Thursday, February 09, 2006

Chapter 24

24

I am in Portland.

She approaches me like all he others, dropping a copy of the new book in front of me. I look up and slowly eye a thirty-somethingish blonde who a) is wearing a bit too much make up and b) has opened her blouse just low enough to expose the rounds of her beautifully accentuated breasts.

Biting her lower lip she also slips a folded piece of paper into my hand.

"You're my favorite author," she says in a breathy Marilyn Monroe sort of way.

I open the note.

Penned in all capitol letters, this sentence screams up from the page:
I want to make love to you.

Like an aging actor who has grown tired of the stage, I recite my lines according to the yellowing script. A pre-programmed response that has taken another piece of me with it.

"Sure," I reply, placing my pen upon the page. "Stick around and I'll see what can be done about that."

She is beautiful, elegant, charming and wise in her ways. But she is not heart stopping. She is not Jamie. Yet, I will wind up in bed with her, pounding away, her over-directed moans just loud enough to drown out my conscience.

This Off-Broadway play raised it's curtain hours ago.

I am staying in the nicest suite this particular hotel has to offer. The sheets have been turned down, our pillows properly fluffed.

We stagger into the bedroom, groping our way to the light switch, I flip it on, she in turn flips it off. "I like it better in the dark."

Don't we all?

I begin where she left off, unbuttoning the remaining few buttons on her blouse and removing her bra. She takes a seat on the bed, and fumbles to find my belt. In the dark we are amateurs, high school kids experimenting on prom night, our better judgment hazy with the addition of a stolen bottle of champagne. In the dark we are nameless, we have no one to answer to but ourselves.

My initial reaction turns to nausea, a basic need to purge my system of this toxic energy. I tell her that I will be right back and I stagger towards the bathroom.

I flip on the bathroom light and as my eyes adjust to the halogens I catch sight on an old man in the mirror. His eyes are bloodshot with drink and his cheeks stained pink from her rouge.

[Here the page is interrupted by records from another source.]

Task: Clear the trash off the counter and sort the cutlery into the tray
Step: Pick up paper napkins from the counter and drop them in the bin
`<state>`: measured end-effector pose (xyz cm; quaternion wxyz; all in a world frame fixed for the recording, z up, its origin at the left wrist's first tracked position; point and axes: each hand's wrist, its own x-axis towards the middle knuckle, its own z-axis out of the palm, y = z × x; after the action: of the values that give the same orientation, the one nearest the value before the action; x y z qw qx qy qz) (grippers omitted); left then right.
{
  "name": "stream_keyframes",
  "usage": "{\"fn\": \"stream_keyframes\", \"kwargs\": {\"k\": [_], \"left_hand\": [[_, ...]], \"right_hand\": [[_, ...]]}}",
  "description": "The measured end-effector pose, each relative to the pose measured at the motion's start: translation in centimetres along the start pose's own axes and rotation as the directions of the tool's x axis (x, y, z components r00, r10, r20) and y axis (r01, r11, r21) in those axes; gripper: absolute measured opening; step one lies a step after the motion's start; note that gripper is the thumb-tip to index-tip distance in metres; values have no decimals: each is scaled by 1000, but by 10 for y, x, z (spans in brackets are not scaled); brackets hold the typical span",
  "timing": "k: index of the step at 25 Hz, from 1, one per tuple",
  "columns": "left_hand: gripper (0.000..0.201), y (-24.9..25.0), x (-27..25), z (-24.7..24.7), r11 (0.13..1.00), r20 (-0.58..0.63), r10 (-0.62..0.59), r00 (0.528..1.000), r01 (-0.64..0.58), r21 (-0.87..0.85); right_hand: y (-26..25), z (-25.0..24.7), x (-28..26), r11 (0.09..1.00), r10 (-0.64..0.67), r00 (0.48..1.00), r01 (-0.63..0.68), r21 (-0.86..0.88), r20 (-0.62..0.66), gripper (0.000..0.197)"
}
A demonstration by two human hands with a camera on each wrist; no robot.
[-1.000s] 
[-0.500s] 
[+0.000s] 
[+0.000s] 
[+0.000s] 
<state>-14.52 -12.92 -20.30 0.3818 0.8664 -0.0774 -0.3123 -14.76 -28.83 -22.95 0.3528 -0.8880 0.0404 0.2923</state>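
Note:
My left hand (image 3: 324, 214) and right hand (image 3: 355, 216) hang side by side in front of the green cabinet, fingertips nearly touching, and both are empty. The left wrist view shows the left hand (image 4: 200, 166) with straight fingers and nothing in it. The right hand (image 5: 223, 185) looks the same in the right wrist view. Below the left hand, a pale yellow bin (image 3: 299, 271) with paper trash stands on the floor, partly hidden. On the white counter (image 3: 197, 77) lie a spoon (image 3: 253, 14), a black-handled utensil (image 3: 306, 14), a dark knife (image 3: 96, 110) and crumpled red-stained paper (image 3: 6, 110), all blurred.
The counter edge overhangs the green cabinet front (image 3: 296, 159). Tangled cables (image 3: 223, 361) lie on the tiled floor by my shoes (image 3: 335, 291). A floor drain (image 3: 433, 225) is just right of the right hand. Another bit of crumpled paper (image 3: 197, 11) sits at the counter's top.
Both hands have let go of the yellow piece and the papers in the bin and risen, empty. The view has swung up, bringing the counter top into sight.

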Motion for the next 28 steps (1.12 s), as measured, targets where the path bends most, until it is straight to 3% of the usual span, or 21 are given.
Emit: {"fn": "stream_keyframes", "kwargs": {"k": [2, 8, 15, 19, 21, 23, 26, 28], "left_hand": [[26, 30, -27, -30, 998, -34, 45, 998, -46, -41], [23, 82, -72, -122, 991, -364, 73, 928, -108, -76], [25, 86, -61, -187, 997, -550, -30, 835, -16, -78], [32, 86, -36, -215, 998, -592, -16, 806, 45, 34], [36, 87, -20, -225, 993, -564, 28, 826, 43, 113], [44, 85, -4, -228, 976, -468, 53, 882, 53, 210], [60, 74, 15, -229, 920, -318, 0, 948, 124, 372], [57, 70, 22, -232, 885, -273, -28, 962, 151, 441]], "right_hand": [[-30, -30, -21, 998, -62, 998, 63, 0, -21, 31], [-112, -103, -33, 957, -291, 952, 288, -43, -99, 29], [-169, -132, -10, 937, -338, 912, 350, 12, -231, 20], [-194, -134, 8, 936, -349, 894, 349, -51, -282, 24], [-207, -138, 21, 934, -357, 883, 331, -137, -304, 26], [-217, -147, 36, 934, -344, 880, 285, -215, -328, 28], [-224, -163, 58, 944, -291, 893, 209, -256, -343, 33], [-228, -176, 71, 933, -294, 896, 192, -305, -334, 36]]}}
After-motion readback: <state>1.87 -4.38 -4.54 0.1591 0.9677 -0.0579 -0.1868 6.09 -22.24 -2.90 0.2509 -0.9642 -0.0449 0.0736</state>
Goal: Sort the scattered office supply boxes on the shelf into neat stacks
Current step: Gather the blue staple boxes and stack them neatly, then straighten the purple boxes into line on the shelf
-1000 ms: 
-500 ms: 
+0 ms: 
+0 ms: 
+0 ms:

Shouldn't I know better than this?
Am I not better than this?

Cool water hits my face and I rub my circled eyes. This baptism will not save me, I am a soul lost at sea.

"Richard, I'm waiting."

She says this with a candy-covered shell, a coating created to help the medicine go down. Heaving a chest full of air I open the bathroom door and take a longing gaze towards the complementary bar before I head to the bed.

In the bathroom light, which I absently left on, I can see the outline of her aging body. Floral patterns enwrap her arms and legs; her nipples are hard with anticipation.

"Say something wonderful."

I'm sorry sweetheart, I can't. My pen has dried, withered and limp is my mind. I remain silent as I remove my clothes and slide into bed with her.

She beings by touching me, caressing me, upon which, I feel no reaction. The blood in my veins has grown cold. Her mouth tastes of cigarettes and whisky.

I don't belong here.

There is no connection, no rise in temperature. The room around us freezes as my mind wanders home to Jamie.

She's made herself dinner, a simple meal of pasta, and is now settling down to write some poetry. It is uninspired, habitual verse. It means nothing more than another wasted piece of paper, but it keeps her company and reminds her of me.

Three glasses of merlot later she has fallen asleep on the couch, her hair lies upon the pillow like scattered leaves on grass. My first published piece of literature falls from her chest and lands on the floor properly, completely, and forever shut.

I lose her more each day and all I have to show for it is a flaccid penis and a name I'll never know.